For some 3–4 million years, bipedal hominins in the East African Rift valley were evolving in potential conflict and competition with fearsome carnivores including sabre-toothed cats equipped with excellent night-vision. Using the largest data set ever recorded – 1,000 lion attacks on humans across Tanzania between 1988 and 2009 – Craig Packer and his colleagues showed that there is a peak of attacks by lions upon humans during the evening dark hours following full Moon. According to Packer, this may help explain why so many myths and superstitions attribute fearsome dangers and nightmarish potencies to the Moon.[62] While not all archaeologists accept that lunar periodicity was ever relevant to human evolution, those favouring the idea include Curtis Marean, who heads excavations at the important Middle Stone Age site of Pinnacle Point, South Africa. Marean argues that anatomically modern humans around 165,000 years ago – when inland regions of the continent were dry, arid and uninhabitable – became restricted to small populations clustered around coastal refugia, reliant on marine resources including shellfish whose safe harvesting at spring low tides presupposed careful tracking of lunar phase. Against this background, if Marean is right, humans who ignored or misread the Moon might frequently have been drowned.[63]

With gradual offshore platforms during spring low tides, substantial areas of the intertidal zone are revealed, and these are the most productive and safest shellfish collecting times... Foragers should schedule visits to coastal residential sites at times during the lunar month when spring tides are present and then move slightly inland during neaps to broaden the size of the exploitable terrestrial area.

— Marean, C. 2010. "Pinnacle Point Cave 13B (Western Cape Province, South Africa) in context: The Cape Floral kingdom, shellfish, and modern human origins". Journal of Human Evolution 59: 425e–443.

Positive ions[edit]

A further suggestion is that positive ions increase in abundance during a full Moon and that this should be expected to influence human behavior. However, this is a pseudo-scientific claim. Not only is the increase in frequency extremely slight (much smaller than that caused by air conditioning and air pollution),[60] but ionic charge – positive or negative – has no effect on human behavior, and no physiological effect other than static electric shock.[64]
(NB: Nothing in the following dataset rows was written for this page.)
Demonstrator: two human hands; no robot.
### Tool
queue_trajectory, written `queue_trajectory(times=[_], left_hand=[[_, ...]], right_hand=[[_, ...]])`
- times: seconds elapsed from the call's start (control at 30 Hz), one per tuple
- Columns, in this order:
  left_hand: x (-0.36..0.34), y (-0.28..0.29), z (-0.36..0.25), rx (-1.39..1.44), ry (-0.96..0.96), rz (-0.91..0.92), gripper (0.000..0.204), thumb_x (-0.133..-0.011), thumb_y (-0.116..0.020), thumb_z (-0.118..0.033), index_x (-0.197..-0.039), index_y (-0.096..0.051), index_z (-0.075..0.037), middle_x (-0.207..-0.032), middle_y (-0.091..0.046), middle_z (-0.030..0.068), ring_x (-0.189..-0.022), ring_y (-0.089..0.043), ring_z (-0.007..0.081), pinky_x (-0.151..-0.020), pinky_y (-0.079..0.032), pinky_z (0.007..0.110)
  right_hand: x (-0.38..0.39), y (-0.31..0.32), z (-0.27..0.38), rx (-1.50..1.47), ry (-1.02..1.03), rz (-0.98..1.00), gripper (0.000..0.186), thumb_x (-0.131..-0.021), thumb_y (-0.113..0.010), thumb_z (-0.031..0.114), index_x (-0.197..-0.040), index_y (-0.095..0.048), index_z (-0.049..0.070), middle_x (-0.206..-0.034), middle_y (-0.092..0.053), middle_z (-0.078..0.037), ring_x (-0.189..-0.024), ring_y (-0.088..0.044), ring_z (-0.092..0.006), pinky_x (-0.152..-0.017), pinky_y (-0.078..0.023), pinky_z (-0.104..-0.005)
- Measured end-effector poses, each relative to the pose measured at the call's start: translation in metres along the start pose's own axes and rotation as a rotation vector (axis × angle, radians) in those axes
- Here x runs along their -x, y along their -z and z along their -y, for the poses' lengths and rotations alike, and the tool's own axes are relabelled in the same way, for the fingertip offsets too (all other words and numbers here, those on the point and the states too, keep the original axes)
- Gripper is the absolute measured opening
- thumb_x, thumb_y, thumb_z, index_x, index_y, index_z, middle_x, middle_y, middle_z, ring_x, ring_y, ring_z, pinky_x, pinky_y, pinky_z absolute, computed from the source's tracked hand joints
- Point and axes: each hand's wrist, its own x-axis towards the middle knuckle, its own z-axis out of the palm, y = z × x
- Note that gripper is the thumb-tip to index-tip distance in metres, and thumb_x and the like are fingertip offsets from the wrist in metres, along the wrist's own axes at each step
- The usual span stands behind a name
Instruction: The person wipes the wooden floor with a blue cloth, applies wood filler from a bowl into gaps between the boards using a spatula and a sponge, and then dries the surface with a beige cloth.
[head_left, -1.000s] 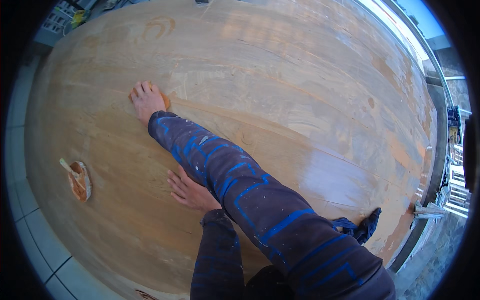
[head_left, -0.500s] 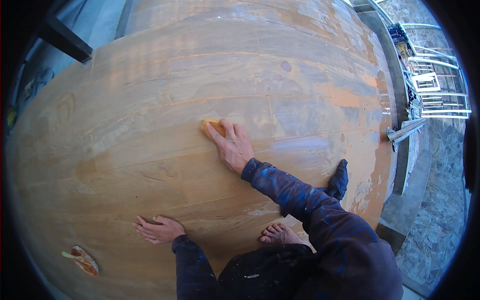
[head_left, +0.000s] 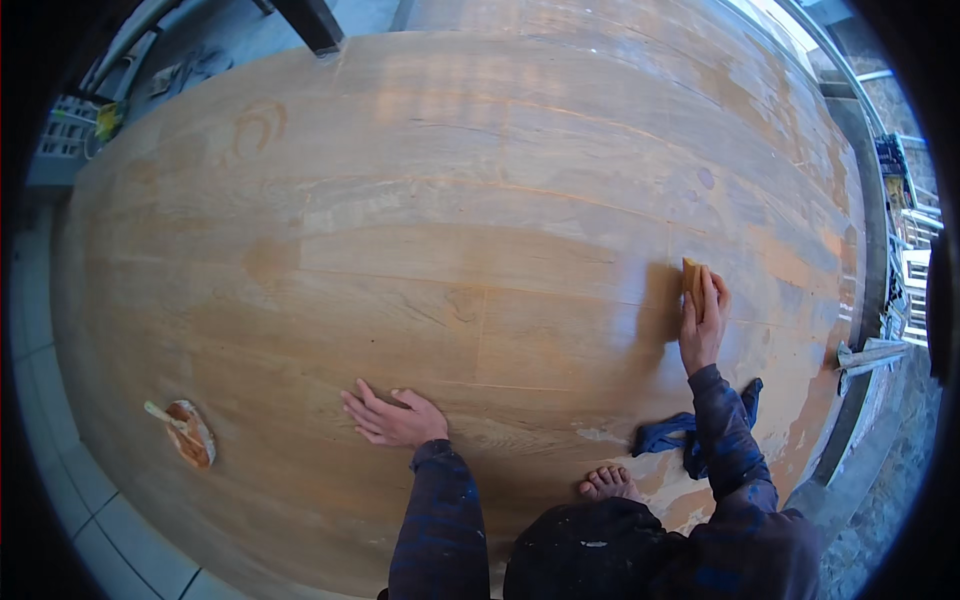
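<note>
Right hand point(head_left: 706, 328), wrapped around a yellow-tan block point(head_left: 691, 277), sponge-like in appearance, near the right side of a wood-patterned floor point(head_left: 400, 320). The thumb lies along the block's left side and the fingers along its right; the grip covers its lower part, so its full outline cannot be read. Whether its underside touches the floor is also hidden. Just left of the block is a darker patch point(head_left: 658, 305), either damp or shadow; the view does not settle which.

Left hand point(head_left: 398, 415), its fingers spread and grasping nothing, back upward, low over the floor left of centre; the palm is concealed, and full contact with the surface cannot be confirmed. Both dark sleeves run down toward the lower edge.

Near the right forearm lies a crumpled dark blue cloth point(head_left: 660, 436), partly covered by that sleeve. A bare foot point(head_left: 607, 484) shows only at its toes and front, the remainder lying behind the dark trouser leg point(head_left: 590, 550).

Farther out, at left, a shallow dish point(head_left: 199, 446) contains reddish-brown matter, with a pale-handled tool point(head_left: 157, 411) projecting over its rim. Pale tiles point(head_left: 140, 545) border the floor at lower left. A dark post point(head_left: 312, 25) is cut off above; objects along the right rim are too distorted to identify.
</note>
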Motion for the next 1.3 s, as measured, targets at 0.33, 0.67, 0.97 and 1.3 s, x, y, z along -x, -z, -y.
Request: queue_trajectory(times=[0.33, 0.67, 0.97, 1.3], left_hand=[[0.005, 0.001, -0.019, 0.048, 0.006, 0.071, 0.065, -0.093, -0.054, -0.022, -0.156, -0.045, -0.010, -0.170, -0.032, 0.0186, -0.158, -0.029, 0.0397, -0.124, -0.021, 0.063], [0.004, 0.006, -0.001, 0.001, 0.025, 0.033, 0.062, -0.095, -0.052, -0.021, -0.156, -0.047, -0.012, -0.170, -0.033, 0.0165, -0.157, -0.031, 0.0367, -0.125, -0.022, 0.062], [0.002, 0.001, -0.002, 0.014, 0.024, 0.014, 0.061, -0.095, -0.052, -0.021, -0.156, -0.047, -0.015, -0.169, -0.035, 0.0158, -0.157, -0.032, 0.0346, -0.126, -0.022, 0.061], [0.001, 0.006, -0.009, 0.029, 0.047, 0.034, 0.068, -0.089, -0.057, -0.018, -0.156, -0.045, -0.013, -0.170, -0.032, 0.0183, -0.158, -0.030, 0.0372, -0.125, -0.021, 0.062]], right_hand=[[-0.068, -0.329, 0.518, -0.269, 0.676, 0.080, 0.039, -0.090, -0.063, 0.019, -0.127, -0.067, 0.007, -0.131, -0.057, -0.010, -0.121, -0.052, -0.0297, -0.095, -0.043, -0.0410], [-0.076, -0.267, 0.373, -0.195, 0.626, 0.099, 0.042, -0.092, -0.058, 0.016, -0.132, -0.067, 0.007, -0.109, -0.059, -0.008, -0.104, -0.055, -0.0254, -0.088, -0.043, -0.0382], [-0.087, -0.137, 0.154, 0.113, 0.347, 0.131, 0.050, -0.093, -0.063, 0.011, -0.143, -0.064, 0.017, -0.108, -0.059, -0.010, -0.100, -0.057, -0.0299, -0.089, -0.047, -0.0413], [-0.079, -0.042, 0.016, 0.079, 0.081, 0.039, 0.037, -0.100, -0.063, 0.014, -0.137, -0.070, 0.013, -0.117, -0.062, -0.015, -0.108, -0.058, -0.0351, -0.095, -0.049, -0.0453]])
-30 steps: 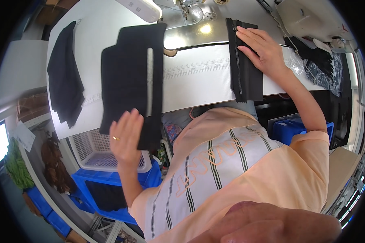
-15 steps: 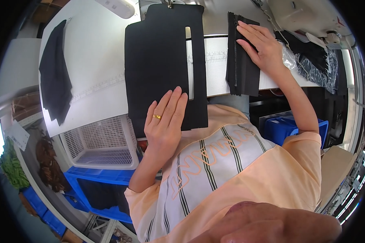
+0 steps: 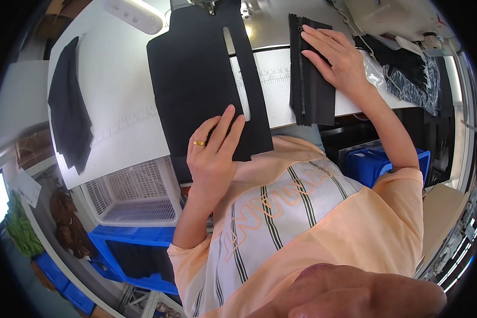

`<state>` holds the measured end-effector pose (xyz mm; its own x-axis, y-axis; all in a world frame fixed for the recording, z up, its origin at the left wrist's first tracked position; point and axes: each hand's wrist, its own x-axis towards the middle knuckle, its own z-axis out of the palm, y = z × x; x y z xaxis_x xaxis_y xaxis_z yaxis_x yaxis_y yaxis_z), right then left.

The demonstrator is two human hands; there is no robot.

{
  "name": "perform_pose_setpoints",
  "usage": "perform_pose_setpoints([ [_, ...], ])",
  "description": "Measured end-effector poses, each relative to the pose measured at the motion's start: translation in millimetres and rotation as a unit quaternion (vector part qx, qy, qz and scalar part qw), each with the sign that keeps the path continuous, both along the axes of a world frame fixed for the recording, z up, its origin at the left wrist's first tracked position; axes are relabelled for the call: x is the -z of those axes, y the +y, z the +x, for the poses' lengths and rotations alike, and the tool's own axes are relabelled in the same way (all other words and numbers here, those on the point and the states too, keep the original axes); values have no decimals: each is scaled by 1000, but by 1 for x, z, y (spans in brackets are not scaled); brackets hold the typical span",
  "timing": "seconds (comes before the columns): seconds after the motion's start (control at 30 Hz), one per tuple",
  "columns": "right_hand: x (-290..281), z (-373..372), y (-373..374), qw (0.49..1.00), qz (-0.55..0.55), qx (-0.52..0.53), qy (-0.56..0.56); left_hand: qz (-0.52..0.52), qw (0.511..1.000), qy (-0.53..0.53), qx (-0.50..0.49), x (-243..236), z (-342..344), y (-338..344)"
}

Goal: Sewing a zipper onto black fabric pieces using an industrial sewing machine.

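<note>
A black fabric panel (image 3: 196, 79) with a long narrow slot lies on the white worktable, its far end at the sewing machine's presser foot (image 3: 211, 8). My left hand (image 3: 212, 153), a gold ring on one finger, rests on the panel's near part with fingers stretched and slightly apart. To the right lies a black zipper piece (image 3: 302, 90), its dark fabric tape running lengthwise along the table. Flat across its far end are the fingers of my right hand (image 3: 339, 63), the thumb spread away from them.
Another black fabric piece (image 3: 69, 106) lies on the table's left. A white plastic basket (image 3: 138, 191) and a blue crate (image 3: 135, 232) stand below the table's near edge. At right are clear plastic wrapping (image 3: 413, 87) with black fabric and a blue bin (image 3: 368, 164).
The panel has shifted away from me and turned slightly, its far end swinging left under the presser foot. My left hand stays on it; the right hand still rests on the zipper piece.
</note>
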<state>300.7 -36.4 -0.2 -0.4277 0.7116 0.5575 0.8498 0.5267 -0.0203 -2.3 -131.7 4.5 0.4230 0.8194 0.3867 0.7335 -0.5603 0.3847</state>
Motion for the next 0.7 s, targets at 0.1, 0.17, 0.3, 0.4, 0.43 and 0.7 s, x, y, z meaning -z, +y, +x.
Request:
perform_pose_setpoints([
  [0.1, 0, -25, 2, 1000, -9, -12, -11, -114, 984, -133, 11, -30, -7, 5],
  [0.17, 1, -47, 5, 999, -3, -48, -5, -89, 975, -205, 10, -44, -18, 16],
  [0.3, 3, -74, 23, 996, 1, -90, -3, -95, 985, -141, 28, -65, -27, 23],
  [0.4, 1, -80, 31, 993, -13, -117, -9, -84, 992, -63, 70, -55, -29, 21],
  [0.43, 3, -82, 32, 993, -13, -115, -16, -80, 994, -43, 59, -48, -27, 17],
  [0.7, 5, -82, 33, 992, -39, -115, -16, -80, 994, -54, 50, -8, -14, 7],
])
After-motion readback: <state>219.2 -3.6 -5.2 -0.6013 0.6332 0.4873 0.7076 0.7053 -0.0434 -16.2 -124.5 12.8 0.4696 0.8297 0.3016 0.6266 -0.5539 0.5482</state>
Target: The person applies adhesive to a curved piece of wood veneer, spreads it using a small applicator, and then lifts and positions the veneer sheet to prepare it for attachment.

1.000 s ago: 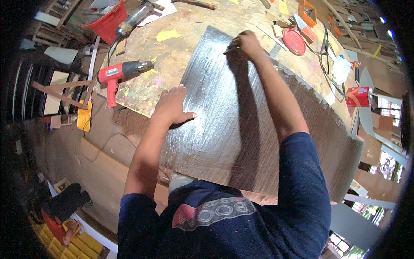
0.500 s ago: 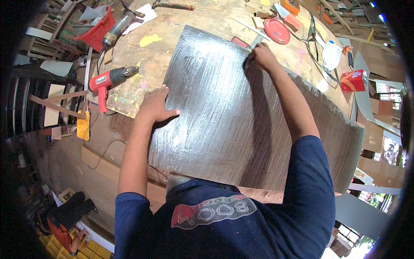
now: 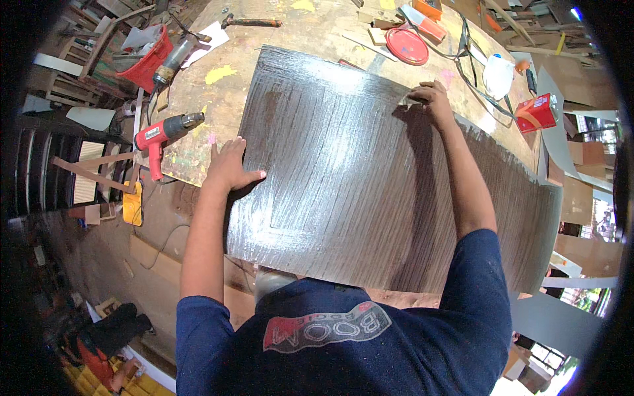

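A large dark brown wood-grain sheet (image 3: 310,171), streaked with a wet-looking shine, spans the table in front of me and reaches past its near edge. My left hand (image 3: 230,166) lies on the sheet's left edge, fingers spread and thumb stretched out over the surface. At the far edge, right of the middle, my right hand (image 3: 430,102) is bent closed over the sheet. A small pale flat piece (image 3: 405,101) shows at its fingertips; its kind cannot be made out. The right arm casts a long shadow across the grain.
Left of the sheet lies a red heat gun (image 3: 165,138). Beyond are a hammer (image 3: 252,22), a red round lid (image 3: 406,46) and a red bucket (image 3: 146,63). A red can (image 3: 536,113) and white bottle (image 3: 497,78) stand right. Another person (image 3: 99,353) is at lower left.
My right hand has moved rightward along the sheet's far edge. My left hand stays at the left edge. The view has shifted a little, and the shine lies differently on the sheet.
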`<action>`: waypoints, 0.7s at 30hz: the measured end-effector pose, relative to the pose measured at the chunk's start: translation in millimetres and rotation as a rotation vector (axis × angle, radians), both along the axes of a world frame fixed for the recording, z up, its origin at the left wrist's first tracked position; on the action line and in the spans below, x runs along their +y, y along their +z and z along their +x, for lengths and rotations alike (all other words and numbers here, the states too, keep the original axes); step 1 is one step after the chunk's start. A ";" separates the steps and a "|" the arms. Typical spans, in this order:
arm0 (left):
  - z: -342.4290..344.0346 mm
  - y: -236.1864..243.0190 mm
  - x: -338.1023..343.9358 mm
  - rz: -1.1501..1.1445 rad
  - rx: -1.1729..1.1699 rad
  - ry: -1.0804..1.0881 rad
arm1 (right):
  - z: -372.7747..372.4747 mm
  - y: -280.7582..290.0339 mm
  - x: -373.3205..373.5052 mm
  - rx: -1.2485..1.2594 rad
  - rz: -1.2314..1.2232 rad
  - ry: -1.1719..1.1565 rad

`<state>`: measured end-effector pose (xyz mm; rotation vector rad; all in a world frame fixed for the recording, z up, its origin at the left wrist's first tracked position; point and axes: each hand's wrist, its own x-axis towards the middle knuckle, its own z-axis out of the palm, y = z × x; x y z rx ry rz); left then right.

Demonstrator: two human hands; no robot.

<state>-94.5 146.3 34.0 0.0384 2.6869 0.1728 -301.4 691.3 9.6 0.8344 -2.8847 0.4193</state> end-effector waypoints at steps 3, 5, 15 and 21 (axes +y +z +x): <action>3.0 -0.2 3.3 -0.006 0.003 0.003 | 32.9 6.7 -31.4 0.031 -0.357 -0.043; 6.3 -2.0 3.3 -0.010 0.003 0.006 | 51.4 5.4 -50.7 -0.052 -0.532 0.017; 0.6 -0.8 9.8 -0.054 -0.035 0.028 | 47.2 -46.8 67.3 0.041 -0.185 -0.350; 2.0 0.1 8.5 -0.056 -0.035 0.031 | 18.1 -22.6 53.9 0.237 0.040 -0.421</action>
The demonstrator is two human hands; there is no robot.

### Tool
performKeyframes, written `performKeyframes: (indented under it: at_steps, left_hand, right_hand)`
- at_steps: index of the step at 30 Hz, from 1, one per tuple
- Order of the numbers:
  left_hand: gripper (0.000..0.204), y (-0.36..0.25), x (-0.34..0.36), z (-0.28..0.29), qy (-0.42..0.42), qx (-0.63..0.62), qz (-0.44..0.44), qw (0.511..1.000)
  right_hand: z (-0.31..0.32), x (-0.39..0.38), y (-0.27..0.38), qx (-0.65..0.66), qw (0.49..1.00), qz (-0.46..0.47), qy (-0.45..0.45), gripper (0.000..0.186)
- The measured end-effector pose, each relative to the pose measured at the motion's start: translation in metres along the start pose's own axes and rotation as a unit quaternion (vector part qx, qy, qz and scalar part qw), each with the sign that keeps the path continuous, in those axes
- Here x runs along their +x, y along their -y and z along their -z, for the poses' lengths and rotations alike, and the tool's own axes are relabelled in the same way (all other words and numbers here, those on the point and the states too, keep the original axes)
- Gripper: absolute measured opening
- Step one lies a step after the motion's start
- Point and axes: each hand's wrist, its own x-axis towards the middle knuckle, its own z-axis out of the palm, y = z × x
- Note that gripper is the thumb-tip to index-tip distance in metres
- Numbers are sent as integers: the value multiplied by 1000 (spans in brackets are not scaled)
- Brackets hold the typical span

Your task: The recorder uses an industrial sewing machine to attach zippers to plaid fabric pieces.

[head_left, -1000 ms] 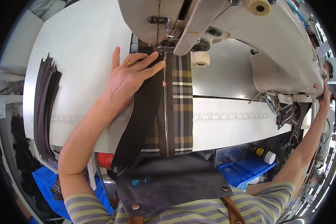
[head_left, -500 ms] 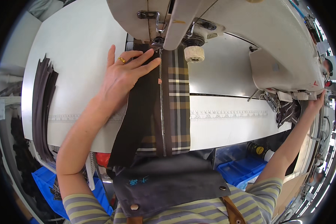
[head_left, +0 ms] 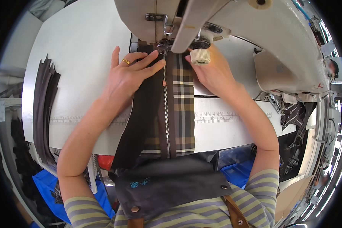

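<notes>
My left hand (head_left: 126, 78) lies flat with fingers spread on a dark fabric strip (head_left: 140, 117), its fingertips close to the metal zipper (head_left: 166, 121) and just below the presser foot (head_left: 165, 48). The zipper runs lengthwise between the dark strip and a plaid fabric piece (head_left: 184, 127). On the other side, my right hand (head_left: 216, 76) reaches in beside the sewing machine's white knob (head_left: 200, 57). Its thumb tip is at the plaid fabric's right edge; the other fingers are largely hidden behind the knob and machine head.
The sewing machine (head_left: 288, 34) arches over the top and right. Long dark strips (head_left: 45, 110) lie in a bundle on the table's left. A ruler scale (head_left: 216, 117) crosses the white tabletop (head_left: 83, 30). Blue bins (head_left: 235, 173) stand below, and scraps (head_left: 294, 114) lie at the right.
My right hand has left the machine's far right end and come in beside the presser foot. The left hand stays spread on the fabric; the view has shifted slightly.
</notes>
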Motion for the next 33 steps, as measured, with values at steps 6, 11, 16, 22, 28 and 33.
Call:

Studies have shown that with regard to certain types of depression such as seasonal affective disorder (SAD), negative air ionization therapy has no statistically significant benefits beyond placebo. Moreover, such treatments require ionization many orders of magnitude greater than any differences produced by the lunar cycle, and there are superior effects found by using similar treatments with bright light instead of ion generators.[65]


Another theory is that in the history in human conflict, the thought is that if a group were to launch a night time attack, it would be during a full moon when one could see best.[66] During World War II, the Allies needed the light of the full moon to conduct night time operations [67] and Native American music exists specifically about full moon wars.[68]